Will retail non-scope firms and MiFID firms when doing non-scope business have to comply with all aspects of the MiFID client categorisation regime?
No. Please see the rules for more details.
- If a 'retail' client wants to be treated as 'professional' the quantitative test in MiFID (where clients must fulfil two out of three conditions) is not applied, leaving the firm and client free as now to agree on the most suitable category (the firm has the final decision);
- Firms can still choose to categorise all clients as 'retail' (currently 'private') but they must tell clients that this is their policy.

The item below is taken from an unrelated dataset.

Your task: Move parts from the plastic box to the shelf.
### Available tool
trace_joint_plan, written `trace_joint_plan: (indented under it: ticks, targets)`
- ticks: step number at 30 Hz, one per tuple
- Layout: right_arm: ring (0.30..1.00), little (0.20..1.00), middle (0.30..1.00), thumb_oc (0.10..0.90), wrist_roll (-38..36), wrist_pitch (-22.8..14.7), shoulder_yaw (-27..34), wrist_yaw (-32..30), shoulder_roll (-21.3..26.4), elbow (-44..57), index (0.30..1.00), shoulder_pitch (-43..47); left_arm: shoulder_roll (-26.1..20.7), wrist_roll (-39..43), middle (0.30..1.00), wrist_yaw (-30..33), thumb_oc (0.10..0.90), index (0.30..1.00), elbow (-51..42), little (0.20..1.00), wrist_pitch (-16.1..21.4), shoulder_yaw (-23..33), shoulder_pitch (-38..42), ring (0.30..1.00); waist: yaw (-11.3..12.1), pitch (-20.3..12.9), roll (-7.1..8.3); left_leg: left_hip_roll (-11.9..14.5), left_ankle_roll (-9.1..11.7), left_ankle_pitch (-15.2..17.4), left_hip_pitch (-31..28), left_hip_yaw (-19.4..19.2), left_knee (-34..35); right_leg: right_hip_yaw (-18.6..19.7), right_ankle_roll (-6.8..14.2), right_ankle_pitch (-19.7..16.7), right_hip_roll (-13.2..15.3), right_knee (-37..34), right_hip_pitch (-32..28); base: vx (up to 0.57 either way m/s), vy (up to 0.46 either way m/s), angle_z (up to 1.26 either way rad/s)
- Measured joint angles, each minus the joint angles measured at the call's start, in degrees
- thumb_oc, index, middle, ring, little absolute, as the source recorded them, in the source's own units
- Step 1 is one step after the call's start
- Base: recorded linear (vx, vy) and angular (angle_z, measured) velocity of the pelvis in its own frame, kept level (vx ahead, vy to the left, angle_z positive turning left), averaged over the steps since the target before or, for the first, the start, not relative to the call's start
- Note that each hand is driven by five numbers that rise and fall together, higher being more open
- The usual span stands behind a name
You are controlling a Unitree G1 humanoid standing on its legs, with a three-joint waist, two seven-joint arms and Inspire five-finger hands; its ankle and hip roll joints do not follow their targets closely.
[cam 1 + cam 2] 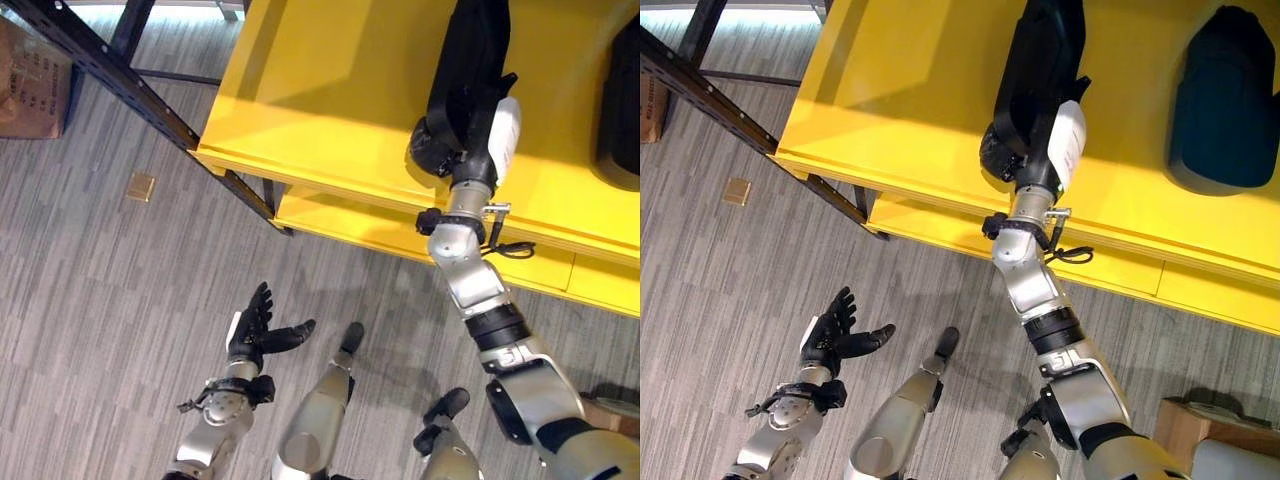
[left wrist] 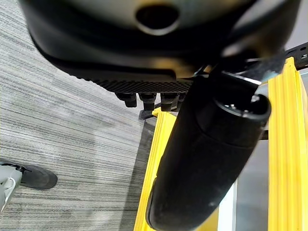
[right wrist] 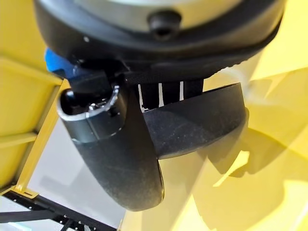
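The right hand (image 1: 1025,140) reaches up over the yellow shelf (image 1: 330,90) and has its fingers curled round a long black moulded part (image 1: 1040,55), which lies along the top tier of the shelf, stretching away from the hand. In the right wrist view the thumb (image 3: 115,154) crosses a curved black edge of the part (image 3: 202,120), with yellow shelf surface just beyond, so the part looks to be at or very near the shelf top (whether it actually rests on it I cannot tell).

A second dark part (image 1: 1225,100) already sits on the same tier, well apart to the right, which suggests at least one delivery is done.

The left hand (image 1: 255,330) hangs low over the grey carpeted floor (image 1: 90,300), fingers spread and relaxed, holding nothing.

By my reading, the carry for this part is nearly over: what remains is to set it down fully, release the fingers and draw the arm back. The plastic box is out of sight, so how many parts are left to fetch cannot be judged. A small tan square (image 1: 141,186) lies on the floor near the dark frame leg (image 1: 120,85).
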State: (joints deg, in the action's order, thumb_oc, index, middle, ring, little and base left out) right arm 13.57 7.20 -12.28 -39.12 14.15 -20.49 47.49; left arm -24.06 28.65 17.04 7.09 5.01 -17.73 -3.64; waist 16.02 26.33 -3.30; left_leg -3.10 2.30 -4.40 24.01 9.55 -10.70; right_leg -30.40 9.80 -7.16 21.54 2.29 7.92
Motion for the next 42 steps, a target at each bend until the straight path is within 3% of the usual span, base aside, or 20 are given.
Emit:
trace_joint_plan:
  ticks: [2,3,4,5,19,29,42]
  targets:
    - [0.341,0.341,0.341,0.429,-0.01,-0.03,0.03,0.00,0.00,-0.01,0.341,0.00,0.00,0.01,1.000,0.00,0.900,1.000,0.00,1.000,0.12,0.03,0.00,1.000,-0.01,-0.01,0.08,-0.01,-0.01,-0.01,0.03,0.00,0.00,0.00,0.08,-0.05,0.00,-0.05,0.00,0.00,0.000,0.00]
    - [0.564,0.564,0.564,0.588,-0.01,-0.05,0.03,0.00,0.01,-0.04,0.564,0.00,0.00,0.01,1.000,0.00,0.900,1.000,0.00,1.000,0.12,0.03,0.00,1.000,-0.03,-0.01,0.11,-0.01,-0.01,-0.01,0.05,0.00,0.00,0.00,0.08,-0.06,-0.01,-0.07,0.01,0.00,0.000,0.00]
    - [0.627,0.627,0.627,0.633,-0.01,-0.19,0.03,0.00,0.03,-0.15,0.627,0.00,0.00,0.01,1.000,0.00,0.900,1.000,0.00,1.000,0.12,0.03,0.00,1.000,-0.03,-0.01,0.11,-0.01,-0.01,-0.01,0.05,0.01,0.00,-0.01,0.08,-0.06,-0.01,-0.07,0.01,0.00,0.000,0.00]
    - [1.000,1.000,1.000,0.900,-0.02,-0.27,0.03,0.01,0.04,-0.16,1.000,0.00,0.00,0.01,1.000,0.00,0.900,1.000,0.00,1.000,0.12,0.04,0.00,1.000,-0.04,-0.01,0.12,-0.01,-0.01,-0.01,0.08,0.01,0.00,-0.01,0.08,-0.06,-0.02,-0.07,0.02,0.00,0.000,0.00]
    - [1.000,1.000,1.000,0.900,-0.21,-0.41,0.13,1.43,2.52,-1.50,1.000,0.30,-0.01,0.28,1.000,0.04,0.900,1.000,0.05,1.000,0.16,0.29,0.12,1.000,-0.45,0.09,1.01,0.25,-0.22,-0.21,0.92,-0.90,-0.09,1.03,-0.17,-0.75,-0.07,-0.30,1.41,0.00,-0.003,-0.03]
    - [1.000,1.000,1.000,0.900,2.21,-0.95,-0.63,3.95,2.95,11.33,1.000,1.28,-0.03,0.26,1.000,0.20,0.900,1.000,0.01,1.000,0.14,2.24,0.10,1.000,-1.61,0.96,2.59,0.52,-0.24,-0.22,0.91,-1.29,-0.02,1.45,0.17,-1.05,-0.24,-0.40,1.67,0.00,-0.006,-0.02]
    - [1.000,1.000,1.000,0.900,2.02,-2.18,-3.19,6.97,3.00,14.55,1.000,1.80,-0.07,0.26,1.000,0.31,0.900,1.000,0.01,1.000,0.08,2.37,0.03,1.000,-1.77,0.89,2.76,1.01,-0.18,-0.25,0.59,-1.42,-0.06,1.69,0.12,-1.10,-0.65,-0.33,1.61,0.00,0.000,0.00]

What are the grandfathering arrangements for client categorisation?
MiFID provides substantial scope for firms to grandfather their existing clients to the new MiFID client categories and thereby avoid the cost and effort that would otherwise be involved in newly categorising them under the MiFID regime. The procedures for grandfathering will vary for different types of client. Existing private and intermediate customers may be grandfathered to their equivalent MiFID categories without the need to notify them of their categories. The client classification transitional provisions are set out in COB TP1.